Instructions for the task> The listing below begins with the first line you should copy; stop after the line containing "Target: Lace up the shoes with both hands", and drop every picture.

(Records for this task)

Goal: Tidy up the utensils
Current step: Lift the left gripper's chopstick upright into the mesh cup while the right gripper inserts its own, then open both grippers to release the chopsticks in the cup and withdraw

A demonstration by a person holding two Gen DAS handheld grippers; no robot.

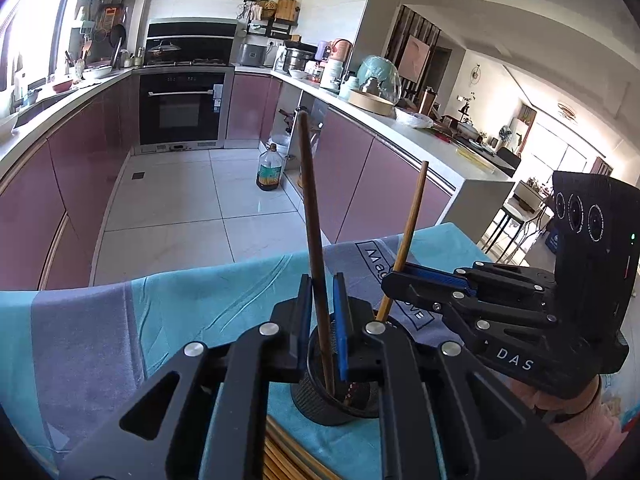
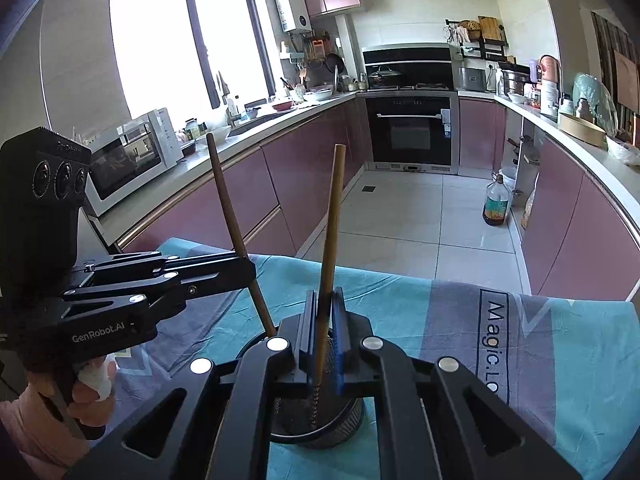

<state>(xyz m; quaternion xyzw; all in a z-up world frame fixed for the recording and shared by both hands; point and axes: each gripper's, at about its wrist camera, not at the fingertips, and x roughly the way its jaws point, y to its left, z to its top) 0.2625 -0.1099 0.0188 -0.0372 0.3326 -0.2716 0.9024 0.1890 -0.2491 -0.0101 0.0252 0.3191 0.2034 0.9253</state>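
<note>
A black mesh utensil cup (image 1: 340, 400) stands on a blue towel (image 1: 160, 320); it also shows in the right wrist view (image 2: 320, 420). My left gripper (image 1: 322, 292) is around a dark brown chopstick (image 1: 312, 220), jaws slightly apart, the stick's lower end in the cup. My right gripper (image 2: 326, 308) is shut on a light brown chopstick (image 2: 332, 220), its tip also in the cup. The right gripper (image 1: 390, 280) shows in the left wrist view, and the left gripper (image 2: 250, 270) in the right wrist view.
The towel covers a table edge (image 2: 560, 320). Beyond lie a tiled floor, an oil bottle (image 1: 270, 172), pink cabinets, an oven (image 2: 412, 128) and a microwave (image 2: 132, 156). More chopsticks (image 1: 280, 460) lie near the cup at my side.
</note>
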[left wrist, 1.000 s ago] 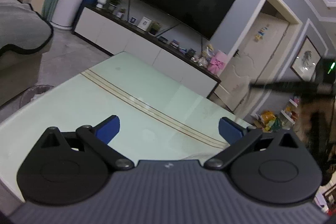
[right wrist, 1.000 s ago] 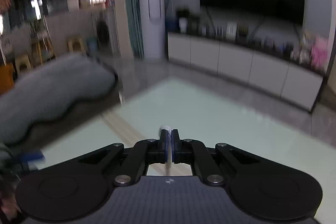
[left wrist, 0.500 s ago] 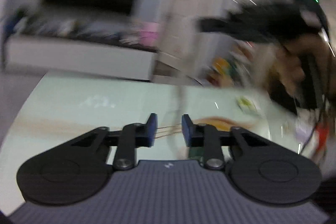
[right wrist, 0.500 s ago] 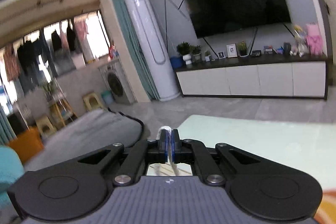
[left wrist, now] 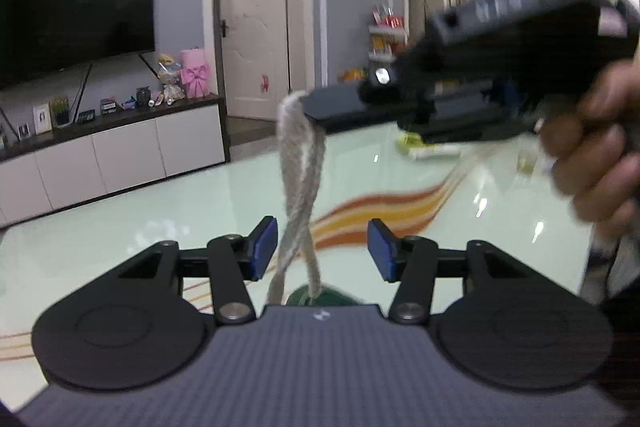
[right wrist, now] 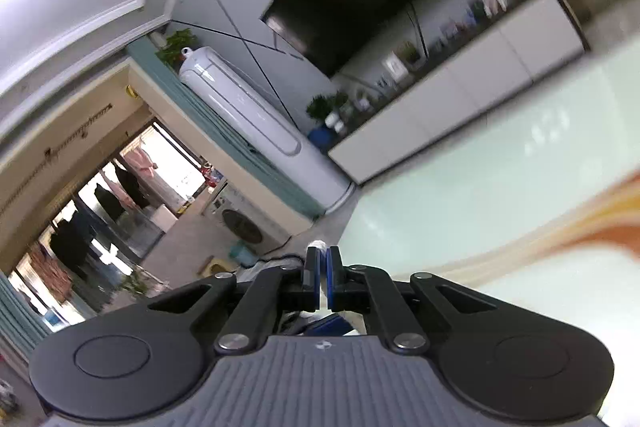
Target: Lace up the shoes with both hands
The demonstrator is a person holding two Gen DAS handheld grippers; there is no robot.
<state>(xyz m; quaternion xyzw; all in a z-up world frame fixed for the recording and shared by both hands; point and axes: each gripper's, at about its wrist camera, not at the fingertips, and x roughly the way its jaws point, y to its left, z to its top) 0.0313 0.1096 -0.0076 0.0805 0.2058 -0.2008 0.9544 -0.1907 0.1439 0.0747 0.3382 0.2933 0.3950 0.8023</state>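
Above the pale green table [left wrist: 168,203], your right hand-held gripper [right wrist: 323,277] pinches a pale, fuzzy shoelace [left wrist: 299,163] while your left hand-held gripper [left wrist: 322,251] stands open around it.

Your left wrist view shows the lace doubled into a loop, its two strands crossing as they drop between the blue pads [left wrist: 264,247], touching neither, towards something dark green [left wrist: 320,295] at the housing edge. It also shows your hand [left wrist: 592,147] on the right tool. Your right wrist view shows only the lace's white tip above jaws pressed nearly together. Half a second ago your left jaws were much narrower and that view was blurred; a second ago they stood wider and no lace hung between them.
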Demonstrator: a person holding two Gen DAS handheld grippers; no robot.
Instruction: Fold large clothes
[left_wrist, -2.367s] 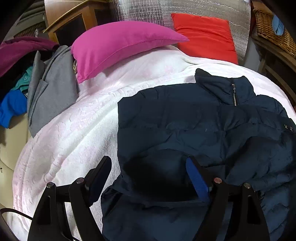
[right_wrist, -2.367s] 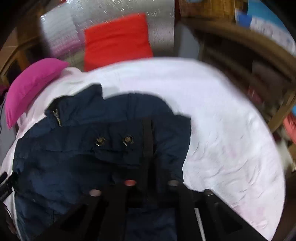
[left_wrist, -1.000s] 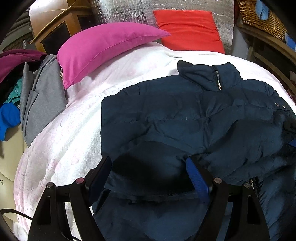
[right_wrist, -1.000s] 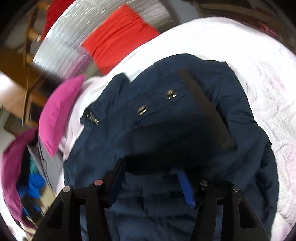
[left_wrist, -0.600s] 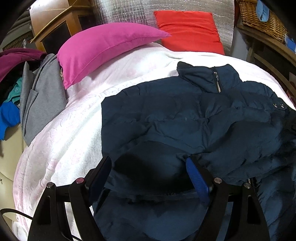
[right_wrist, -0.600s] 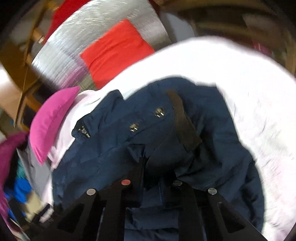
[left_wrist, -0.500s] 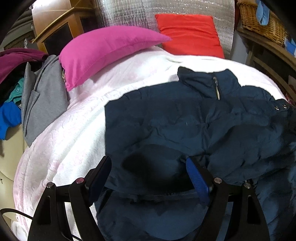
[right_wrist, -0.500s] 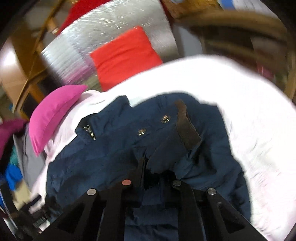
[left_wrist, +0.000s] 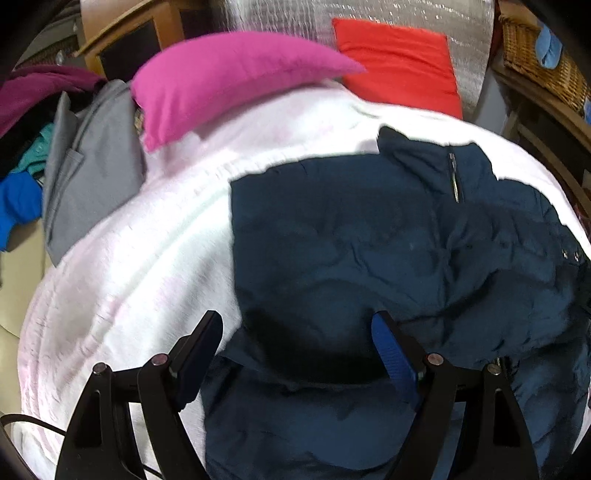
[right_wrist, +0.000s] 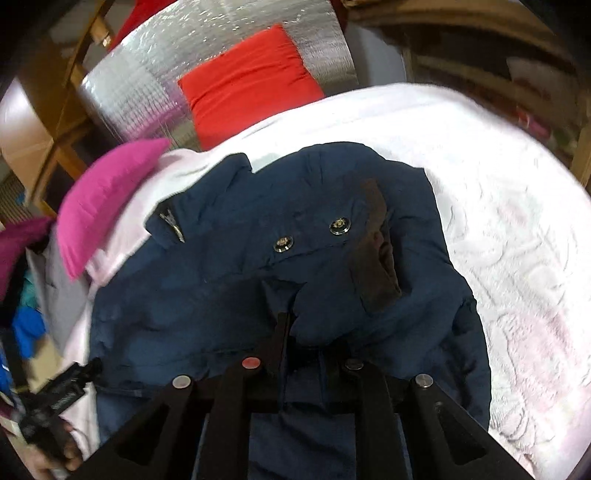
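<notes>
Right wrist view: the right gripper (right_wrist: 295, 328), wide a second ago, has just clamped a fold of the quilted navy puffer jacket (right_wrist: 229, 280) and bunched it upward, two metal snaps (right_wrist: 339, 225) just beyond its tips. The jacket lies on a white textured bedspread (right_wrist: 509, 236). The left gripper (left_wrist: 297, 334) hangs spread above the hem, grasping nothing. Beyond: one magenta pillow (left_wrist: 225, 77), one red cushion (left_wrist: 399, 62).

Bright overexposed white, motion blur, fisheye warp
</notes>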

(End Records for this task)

Answer space>
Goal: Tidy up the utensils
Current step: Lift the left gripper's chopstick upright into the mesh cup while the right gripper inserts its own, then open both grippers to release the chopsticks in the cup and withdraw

A demonstration by a person holding two Gen DAS handheld grippers; no robot.


<state>(xyz m; quaternion xyzw; all in a z-up world frame fixed for the recording and shared by both hands; point and axes: each gripper's, at about its wrist camera, not at the fingertips, and x roughly the way its jaws point, y to its left, z to its top) 0.2625 -0.1099 0.0188 -0.0372 0.3326 -0.2716 0.9024 0.1890 -0.2491 -0.0101 0.0252 0.3191 0.2034 0.9253</state>
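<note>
A black mesh utensil cup (image 1: 340, 400) stands on a blue towel (image 1: 160, 320); it also shows in the right wrist view (image 2: 320, 420). My left gripper (image 1: 322, 292) is around a dark brown chopstick (image 1: 312, 220), jaws slightly apart, the stick's lower end in the cup. My right gripper (image 2: 326, 308) is shut on a light brown chopstick (image 2: 332, 220), its tip also in the cup. The right gripper (image 1: 390, 280) shows in the left wrist view, and the left gripper (image 2: 250, 270) in the right wrist view.
The towel covers a table edge (image 2: 560, 320). Beyond lie a tiled floor, an oil bottle (image 1: 270, 172), pink cabinets, an oven (image 2: 412, 128) and a microwave (image 2: 132, 156). More chopsticks (image 1: 280, 460) lie near the cup at my side.
</note>
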[left wrist, 1.000 s ago] 
[right wrist, 1.000 s ago] 
[left wrist, 0.500 s ago] 
[right wrist, 0.500 s ago] 
[left wrist, now] 
[right wrist, now] 
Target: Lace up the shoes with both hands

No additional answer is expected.